Biotin deficiency in a patient with short bowel syndrome during home parenteral nutrition.


A 54-year-old woman with short bowel syndrome was supported with home parenteral nutrition. Six months after receiving 2200 kcal/day of balanced home parenteral nutrition without biotin, she developed biotin deficiency with complete hair loss, eczematous dermatitis, waxy pallor, lethargy, and hypersthesias . Blood and urine samples were collected prior to treatment.
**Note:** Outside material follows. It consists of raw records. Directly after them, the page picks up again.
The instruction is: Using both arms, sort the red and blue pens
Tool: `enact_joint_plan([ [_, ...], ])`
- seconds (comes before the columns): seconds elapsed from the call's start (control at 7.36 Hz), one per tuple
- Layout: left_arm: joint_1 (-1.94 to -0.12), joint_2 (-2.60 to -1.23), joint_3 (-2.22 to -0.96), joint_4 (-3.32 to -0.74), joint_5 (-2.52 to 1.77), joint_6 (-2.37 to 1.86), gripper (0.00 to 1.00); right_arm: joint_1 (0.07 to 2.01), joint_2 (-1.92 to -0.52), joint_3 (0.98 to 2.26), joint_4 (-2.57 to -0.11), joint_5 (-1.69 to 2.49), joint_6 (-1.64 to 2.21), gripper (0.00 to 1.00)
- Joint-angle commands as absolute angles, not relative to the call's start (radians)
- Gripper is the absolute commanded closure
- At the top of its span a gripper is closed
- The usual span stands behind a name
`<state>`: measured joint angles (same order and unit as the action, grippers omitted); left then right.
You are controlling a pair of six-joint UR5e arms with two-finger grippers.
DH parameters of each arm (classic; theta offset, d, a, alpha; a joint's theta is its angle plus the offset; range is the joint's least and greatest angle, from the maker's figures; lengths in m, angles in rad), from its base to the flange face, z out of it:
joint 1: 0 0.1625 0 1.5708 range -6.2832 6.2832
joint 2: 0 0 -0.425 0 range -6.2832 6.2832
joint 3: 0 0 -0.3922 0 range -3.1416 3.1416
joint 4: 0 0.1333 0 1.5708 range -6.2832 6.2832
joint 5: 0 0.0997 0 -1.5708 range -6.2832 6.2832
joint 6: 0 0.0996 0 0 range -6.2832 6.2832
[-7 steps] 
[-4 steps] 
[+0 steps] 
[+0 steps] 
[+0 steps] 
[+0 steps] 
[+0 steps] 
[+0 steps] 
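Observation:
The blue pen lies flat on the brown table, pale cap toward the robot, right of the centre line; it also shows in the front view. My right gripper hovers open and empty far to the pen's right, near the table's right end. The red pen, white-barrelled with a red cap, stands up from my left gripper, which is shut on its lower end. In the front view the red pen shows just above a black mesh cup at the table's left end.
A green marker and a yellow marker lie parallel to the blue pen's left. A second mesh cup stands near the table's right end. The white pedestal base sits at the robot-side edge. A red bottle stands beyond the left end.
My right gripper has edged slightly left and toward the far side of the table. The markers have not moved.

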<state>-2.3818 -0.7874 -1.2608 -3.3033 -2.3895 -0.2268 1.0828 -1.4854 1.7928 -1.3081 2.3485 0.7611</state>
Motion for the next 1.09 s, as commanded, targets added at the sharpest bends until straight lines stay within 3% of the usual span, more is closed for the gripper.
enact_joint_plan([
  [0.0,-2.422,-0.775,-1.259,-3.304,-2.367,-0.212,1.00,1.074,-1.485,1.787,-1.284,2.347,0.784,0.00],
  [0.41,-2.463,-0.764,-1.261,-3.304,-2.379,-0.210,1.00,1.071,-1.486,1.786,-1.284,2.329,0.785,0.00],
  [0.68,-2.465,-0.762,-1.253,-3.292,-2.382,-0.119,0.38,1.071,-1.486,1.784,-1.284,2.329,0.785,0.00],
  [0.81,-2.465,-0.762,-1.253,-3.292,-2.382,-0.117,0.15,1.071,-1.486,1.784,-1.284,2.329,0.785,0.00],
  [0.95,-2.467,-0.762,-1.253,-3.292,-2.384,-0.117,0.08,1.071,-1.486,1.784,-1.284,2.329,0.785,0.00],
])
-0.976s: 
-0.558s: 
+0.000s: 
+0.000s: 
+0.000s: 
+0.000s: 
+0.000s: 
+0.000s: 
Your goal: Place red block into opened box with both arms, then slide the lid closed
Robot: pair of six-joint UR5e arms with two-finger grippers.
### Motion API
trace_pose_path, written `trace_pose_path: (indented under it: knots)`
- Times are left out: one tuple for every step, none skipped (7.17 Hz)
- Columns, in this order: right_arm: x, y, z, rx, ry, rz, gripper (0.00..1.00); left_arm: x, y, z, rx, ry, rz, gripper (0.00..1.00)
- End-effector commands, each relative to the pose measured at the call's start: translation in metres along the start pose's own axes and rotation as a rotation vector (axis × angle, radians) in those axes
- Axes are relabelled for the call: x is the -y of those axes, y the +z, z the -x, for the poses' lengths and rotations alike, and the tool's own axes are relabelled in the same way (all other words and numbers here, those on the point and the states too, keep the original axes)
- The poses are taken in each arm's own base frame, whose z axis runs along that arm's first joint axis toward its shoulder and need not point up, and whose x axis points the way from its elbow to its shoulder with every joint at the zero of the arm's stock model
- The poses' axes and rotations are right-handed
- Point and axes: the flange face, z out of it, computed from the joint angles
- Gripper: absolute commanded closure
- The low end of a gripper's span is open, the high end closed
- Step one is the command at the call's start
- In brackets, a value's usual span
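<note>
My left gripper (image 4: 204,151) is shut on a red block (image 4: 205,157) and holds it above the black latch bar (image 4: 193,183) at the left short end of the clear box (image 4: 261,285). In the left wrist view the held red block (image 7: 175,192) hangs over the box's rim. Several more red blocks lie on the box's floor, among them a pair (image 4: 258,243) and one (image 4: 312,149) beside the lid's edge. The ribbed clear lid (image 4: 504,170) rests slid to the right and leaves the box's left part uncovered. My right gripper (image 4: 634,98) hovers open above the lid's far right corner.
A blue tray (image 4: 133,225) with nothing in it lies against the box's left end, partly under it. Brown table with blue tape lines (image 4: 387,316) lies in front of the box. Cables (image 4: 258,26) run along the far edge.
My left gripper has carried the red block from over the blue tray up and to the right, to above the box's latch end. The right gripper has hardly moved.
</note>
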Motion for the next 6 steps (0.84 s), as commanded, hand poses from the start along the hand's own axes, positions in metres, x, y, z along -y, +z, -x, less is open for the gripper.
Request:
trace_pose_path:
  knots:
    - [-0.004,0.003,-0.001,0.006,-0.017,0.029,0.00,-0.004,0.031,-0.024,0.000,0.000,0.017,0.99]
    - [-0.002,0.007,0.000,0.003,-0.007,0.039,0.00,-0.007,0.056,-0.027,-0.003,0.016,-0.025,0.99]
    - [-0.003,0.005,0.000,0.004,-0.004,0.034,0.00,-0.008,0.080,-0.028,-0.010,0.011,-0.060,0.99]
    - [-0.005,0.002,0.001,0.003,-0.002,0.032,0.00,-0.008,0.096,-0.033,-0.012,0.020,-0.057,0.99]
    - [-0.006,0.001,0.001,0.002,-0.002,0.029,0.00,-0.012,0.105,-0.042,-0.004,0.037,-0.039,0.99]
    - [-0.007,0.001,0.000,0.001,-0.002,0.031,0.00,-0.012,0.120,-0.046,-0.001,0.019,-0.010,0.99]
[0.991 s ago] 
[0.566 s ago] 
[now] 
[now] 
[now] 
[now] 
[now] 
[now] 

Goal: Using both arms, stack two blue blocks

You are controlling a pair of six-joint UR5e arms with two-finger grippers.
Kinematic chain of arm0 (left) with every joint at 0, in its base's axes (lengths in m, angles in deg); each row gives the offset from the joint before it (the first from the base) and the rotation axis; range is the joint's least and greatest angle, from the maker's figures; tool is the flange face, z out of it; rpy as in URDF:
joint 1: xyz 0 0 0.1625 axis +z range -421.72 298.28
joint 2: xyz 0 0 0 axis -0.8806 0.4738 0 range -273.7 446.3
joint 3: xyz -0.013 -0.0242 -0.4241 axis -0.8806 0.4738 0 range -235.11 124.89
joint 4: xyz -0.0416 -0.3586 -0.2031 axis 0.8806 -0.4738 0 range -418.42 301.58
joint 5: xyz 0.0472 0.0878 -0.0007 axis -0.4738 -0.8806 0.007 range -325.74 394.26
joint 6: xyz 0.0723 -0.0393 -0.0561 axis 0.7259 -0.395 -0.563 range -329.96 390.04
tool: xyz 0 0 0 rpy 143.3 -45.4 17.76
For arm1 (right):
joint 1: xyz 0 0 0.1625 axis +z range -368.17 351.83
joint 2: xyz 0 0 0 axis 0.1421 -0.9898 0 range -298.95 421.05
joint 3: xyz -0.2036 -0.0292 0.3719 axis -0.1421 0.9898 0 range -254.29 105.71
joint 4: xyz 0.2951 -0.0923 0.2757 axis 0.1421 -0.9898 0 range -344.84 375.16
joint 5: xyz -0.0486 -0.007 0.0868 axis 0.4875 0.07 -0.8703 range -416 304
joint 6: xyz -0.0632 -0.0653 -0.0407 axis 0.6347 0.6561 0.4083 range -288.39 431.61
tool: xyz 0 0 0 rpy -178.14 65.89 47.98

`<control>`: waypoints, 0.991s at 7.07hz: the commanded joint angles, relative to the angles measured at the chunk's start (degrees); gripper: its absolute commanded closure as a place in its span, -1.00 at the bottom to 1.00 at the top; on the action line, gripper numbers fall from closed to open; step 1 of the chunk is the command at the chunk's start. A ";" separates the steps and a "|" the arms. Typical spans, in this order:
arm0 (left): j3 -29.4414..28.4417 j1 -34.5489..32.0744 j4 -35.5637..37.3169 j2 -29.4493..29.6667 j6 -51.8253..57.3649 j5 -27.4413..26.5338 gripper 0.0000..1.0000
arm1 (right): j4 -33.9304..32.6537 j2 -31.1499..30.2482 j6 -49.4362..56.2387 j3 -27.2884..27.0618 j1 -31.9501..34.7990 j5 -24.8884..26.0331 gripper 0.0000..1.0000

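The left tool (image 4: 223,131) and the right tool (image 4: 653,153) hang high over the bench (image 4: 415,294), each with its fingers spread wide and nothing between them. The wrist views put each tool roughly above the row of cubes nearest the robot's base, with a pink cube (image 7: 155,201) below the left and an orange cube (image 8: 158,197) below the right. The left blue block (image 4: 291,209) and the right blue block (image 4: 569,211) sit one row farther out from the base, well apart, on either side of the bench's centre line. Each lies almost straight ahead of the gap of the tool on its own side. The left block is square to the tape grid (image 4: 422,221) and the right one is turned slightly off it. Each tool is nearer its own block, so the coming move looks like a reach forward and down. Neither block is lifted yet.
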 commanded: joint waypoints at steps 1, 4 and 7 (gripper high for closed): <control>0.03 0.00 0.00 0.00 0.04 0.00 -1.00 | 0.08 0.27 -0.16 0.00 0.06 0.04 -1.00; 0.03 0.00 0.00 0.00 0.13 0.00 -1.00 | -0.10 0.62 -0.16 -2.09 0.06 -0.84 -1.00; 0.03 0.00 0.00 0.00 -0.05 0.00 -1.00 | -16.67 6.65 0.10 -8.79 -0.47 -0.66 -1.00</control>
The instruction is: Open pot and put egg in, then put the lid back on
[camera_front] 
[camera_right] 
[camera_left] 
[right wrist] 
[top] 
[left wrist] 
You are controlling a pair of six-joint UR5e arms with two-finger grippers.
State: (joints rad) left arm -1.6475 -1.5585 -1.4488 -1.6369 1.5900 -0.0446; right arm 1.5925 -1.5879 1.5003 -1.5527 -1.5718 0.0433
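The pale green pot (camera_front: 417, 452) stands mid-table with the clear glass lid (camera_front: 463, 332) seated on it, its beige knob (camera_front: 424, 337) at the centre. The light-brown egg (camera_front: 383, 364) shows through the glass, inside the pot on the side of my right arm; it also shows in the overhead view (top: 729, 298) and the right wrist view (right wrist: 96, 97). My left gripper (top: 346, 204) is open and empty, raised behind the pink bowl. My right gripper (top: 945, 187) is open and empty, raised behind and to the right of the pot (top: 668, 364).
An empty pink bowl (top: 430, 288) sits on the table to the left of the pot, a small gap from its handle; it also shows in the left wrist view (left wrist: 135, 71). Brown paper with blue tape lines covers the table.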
Serum zinc was 64 micrograms/dl (nl 50-150 micrograms/dl), and the triene/tetraene ratio was 0.068 (nl 0.4), thereby ruling out zinc and essential fatty acid deficiencies. Serum biotin was 332 pg/ml (nl 520 +/- 220 pg/ml), and urine biotin was 5.22 ng/mg of creatinine (nl 4.3-95 with a mean of 30.2 ng/mg creatinine). The same parenteral nutrition regimen was contained and oral biotin was administered (10 mg/day). After 3 wk, serum and urine biotin levels were 650 pg/ml and 35.6 ng/mg creatinine, respectively. New hair growth was evident and all of her other symptoms resolved. Intravenous biotin was then provided (5 mg/day) for a month after which serum and urine biotin levels were 1316 pg/ml and 178 ng/mg creatine, respectively. The patient has been subsequently maintained on an intravenous multivitamin product containing 60 micrograms biotin per daily dose and remains free of signs and symptoms of biotin deficiency.